Whatever happened to the saying “the buck stops here”? This is a leadership philosophy that I have always lived by. It means that the responsibility for something cannot or should not be passed to someone else.

It would seem that our society has forgotten this basic principle of leadership. Nowhere is this more vividly illustrated than with the current situation with the national security officials.

Let me catch you up. As a result of the fiasco that played out in the Palisadoes roadway incident, the police commissioner was asked to provide a report to the minister of national security (his boss). The report that was provided by the commissioner was not of the standard that was required by the minister. As a result, the report was rejected citing the facts that critical questions that were asked by the minister were not addressed and another report was requested.

Here is the controversy: Members of the police force believe the minister of national security is being disrespectful and is attempting to embarrass the police commissioner. This, they say, was done by the minister publicly rejecting the report submitted by the commissioner.

This, in my estimation, makes no sense. Where does the buck stop, who is to be held accountable?
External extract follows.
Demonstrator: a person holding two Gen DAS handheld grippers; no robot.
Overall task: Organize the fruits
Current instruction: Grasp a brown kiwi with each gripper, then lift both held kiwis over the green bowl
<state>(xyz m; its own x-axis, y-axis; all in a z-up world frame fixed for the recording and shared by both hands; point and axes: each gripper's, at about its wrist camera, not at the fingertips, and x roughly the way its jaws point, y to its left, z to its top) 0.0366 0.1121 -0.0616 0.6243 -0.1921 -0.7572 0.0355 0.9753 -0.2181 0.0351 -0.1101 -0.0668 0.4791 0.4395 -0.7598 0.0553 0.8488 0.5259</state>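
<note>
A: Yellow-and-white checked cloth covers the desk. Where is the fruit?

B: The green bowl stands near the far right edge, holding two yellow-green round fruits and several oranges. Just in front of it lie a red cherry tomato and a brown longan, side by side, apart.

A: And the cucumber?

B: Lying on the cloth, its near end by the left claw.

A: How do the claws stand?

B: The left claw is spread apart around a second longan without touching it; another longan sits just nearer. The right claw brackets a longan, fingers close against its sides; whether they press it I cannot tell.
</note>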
This situation should never have been read as an attempt to embarrass the commissioner. This is similar to me having a boss, supervisor, or manager who is not pleased with my level of work and has called me out on it; anything else is just playing politics plain and simple.

So if there is a situation that the police have failed to carry out their mandate, and I think we can all agree the police failed to handle the Palisadoes incident, the minister of national security should, dare I say must step in, for that is his responsibility.
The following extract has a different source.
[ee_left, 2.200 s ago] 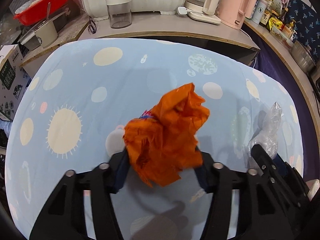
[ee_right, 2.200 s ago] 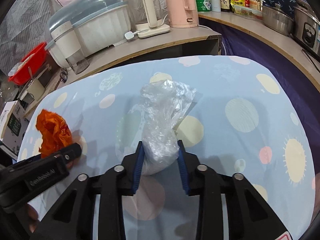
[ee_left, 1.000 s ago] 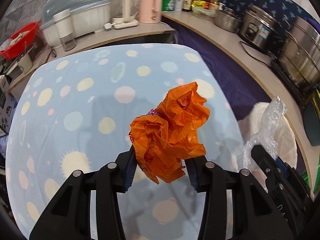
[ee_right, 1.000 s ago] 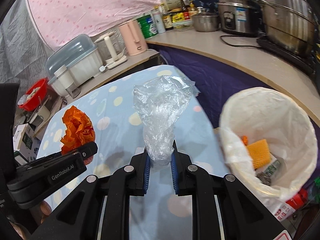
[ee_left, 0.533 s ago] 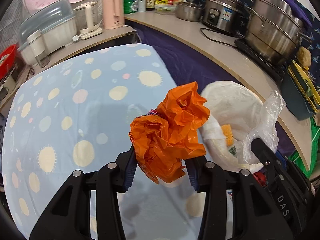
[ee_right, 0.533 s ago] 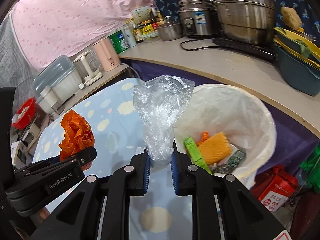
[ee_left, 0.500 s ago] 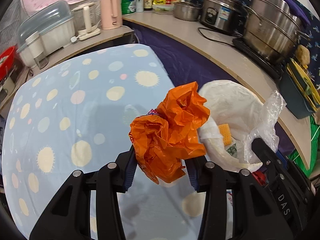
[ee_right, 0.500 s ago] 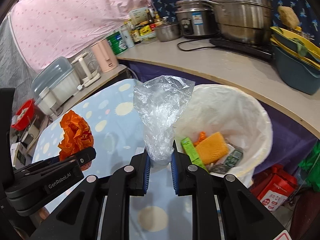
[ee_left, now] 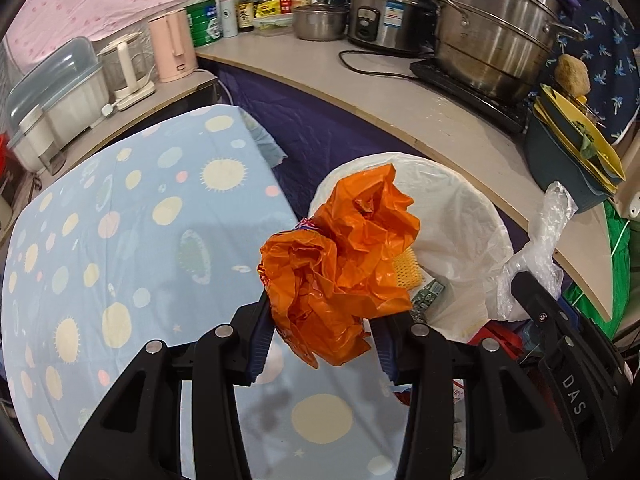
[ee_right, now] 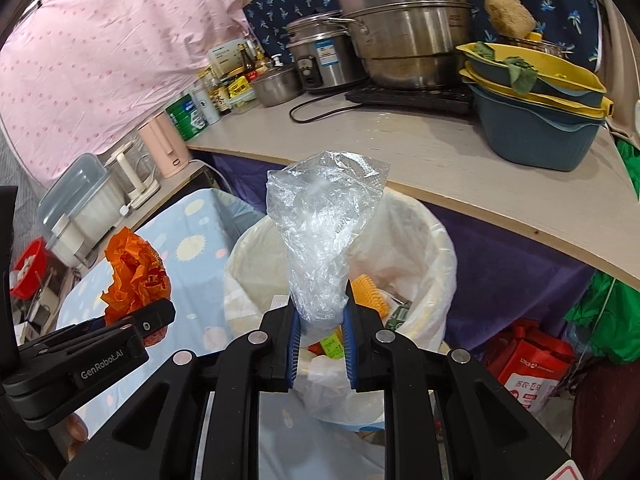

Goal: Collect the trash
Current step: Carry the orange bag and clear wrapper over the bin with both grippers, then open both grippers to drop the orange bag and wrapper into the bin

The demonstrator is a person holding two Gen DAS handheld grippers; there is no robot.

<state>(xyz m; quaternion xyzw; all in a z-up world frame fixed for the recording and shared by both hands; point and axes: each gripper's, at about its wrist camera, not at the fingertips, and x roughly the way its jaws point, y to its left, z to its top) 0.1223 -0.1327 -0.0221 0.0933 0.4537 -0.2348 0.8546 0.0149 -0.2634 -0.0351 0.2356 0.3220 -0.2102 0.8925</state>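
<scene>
Left gripper (ee_left: pixel 322 332) pinches the crumpled orange bag (ee_left: pixel 340 268) near the bin's (ee_right: pixel 440 248) table-side rim; right gripper (ee_right: pixel 320 332) clamps the clear plastic bag (ee_right: pixel 320 232) above its opening. Risk: light plastic clings to the pads or drifts outside the rim on release.

Crinkled glossy orange plastic bag (ee_left: pixel 340 264); clear filmy bag (ee_right: pixel 320 240); shiny steel pot (ee_left: pixel 492 28).

A steel stockpot (ee_left: pixel 496 36), rice cooker (ee_left: pixel 384 12) and pink kettle (ee_left: pixel 172 46) stand on the counter (ee_left: pixel 400 108).
</scene>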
Similarly, if the crime situation worsens I would expect the prime minister to summon the security minister; that is the chain of command, and I would expect that the police force, most of all, would understand that, for this is how the force is governed.

I am very disappointed by the Police Officers' Association for their blatant disregard for accountability and and chain of command. I would expect that being members of the force they would spend their time and efforts devising strategies to uproot corruption within the force and fighting crime as oppose to impeding the Government's efforts to uphold accountability in the country.